Medically reviewed by Last updated on Sep 11, 2020.


(PEN toe san pol i SUL fate SOW dee um)

Index Terms

  • PPS

Dosage Forms

Excipient information presented when available (limited, particularly for generics); consult specific product labeling.

Capsule, Oral:

Elmiron: 100 mg [contains fd&c blue #1 aluminum lake, fd&c blue #2 aluminum lake, fd&c red #40 aluminum lake, fd&c yellow #10 aluminum lake]

Brand Names: U.S.

  • Elmiron

Pharmacologic Category

  • Analgesic, Urinary


Although pentosan polysulfate sodium is a low-molecular weight heparinoid, it is not known whether these properties play a role in its mechanism of action in treating interstitial cystitis; the drug appears to adhere to the bladder wall mucosa where it may act as a buffer to protect the tissues from irritating substances in the urine.
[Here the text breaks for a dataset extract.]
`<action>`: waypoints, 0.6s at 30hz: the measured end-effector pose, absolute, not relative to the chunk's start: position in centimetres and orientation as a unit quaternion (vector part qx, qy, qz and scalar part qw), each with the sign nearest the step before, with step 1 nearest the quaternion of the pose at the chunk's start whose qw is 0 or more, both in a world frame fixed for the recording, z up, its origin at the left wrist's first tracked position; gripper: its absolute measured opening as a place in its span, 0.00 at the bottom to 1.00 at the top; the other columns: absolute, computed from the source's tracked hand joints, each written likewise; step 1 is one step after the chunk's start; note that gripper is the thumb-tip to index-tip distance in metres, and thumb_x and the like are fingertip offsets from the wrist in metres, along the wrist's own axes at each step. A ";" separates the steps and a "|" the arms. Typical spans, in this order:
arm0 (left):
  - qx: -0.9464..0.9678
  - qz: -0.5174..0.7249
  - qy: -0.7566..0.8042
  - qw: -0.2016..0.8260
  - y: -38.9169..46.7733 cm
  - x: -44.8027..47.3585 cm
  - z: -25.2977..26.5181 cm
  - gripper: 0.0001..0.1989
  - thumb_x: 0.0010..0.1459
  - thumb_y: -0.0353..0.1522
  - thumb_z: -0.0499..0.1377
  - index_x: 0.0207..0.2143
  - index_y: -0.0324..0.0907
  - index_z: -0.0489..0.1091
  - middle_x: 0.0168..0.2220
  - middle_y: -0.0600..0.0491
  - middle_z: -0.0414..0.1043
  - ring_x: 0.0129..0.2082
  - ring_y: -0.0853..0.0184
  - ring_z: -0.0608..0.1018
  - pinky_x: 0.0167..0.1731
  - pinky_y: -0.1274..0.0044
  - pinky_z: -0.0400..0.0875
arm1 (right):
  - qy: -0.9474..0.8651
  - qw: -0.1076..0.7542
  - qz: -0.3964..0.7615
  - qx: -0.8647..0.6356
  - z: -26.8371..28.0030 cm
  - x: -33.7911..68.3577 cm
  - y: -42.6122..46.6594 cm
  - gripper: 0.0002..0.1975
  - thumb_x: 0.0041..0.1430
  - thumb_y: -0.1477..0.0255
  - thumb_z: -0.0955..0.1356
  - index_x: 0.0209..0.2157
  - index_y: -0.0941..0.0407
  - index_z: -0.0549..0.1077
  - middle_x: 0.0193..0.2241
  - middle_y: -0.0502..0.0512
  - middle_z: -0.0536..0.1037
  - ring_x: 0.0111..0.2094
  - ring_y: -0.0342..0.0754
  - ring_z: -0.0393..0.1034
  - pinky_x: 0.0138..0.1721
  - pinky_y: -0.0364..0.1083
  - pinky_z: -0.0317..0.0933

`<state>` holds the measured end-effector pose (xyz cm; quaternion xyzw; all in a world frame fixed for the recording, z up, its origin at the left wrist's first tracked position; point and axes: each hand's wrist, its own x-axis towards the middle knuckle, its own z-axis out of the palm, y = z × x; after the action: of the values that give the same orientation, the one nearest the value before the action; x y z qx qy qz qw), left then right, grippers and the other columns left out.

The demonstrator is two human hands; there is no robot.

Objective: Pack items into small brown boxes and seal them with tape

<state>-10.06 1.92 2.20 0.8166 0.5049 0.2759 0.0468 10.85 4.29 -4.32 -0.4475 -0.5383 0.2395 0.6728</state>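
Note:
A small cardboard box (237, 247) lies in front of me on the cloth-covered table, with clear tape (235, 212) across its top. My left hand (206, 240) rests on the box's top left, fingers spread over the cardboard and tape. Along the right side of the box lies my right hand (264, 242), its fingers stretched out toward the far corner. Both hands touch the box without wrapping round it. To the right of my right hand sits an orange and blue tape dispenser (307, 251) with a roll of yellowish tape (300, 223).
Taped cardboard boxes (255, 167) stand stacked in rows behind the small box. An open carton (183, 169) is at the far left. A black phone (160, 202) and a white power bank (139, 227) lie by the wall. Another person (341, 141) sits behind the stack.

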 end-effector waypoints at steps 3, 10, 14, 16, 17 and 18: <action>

Hepatic and splenic via partial desulfation; partial depolymerization occurs in the renal parenchyma; saturable


Feces (58% to 84%, as unchanged drug); urine (6%, primarily as metabolites)

Time to Peak

Serum: 2 hours (range: 0.6-120 hours)

Half-Life Elimination

20-27 hours

Use: Labeled Indications

Interstitial cystitis: Relief of bladder pain or discomfort due to interstitial cystitis


Hypersensitivity to pentosan polysulfate sodium, structurally related compounds (LMWHs or heparin), or any component of the formulation

Dosing: Adult

Interstitial cystitis: Oral: 100 mg 3 times daily

Note: Patients should be re-evaluated after 3 months; therapy may continue for an additional 3 months if there has been no improvement and if there are no therapy-limiting side effects. The risks and benefits of continued use beyond 6 months in patients who have not responded is not yet known.

Dosing: Geriatric

Refer to adult dosing.

Dosing: Pediatric

Interstitial cystitis: Adolescents ≥16 years: Oral: Refer to adult dosing.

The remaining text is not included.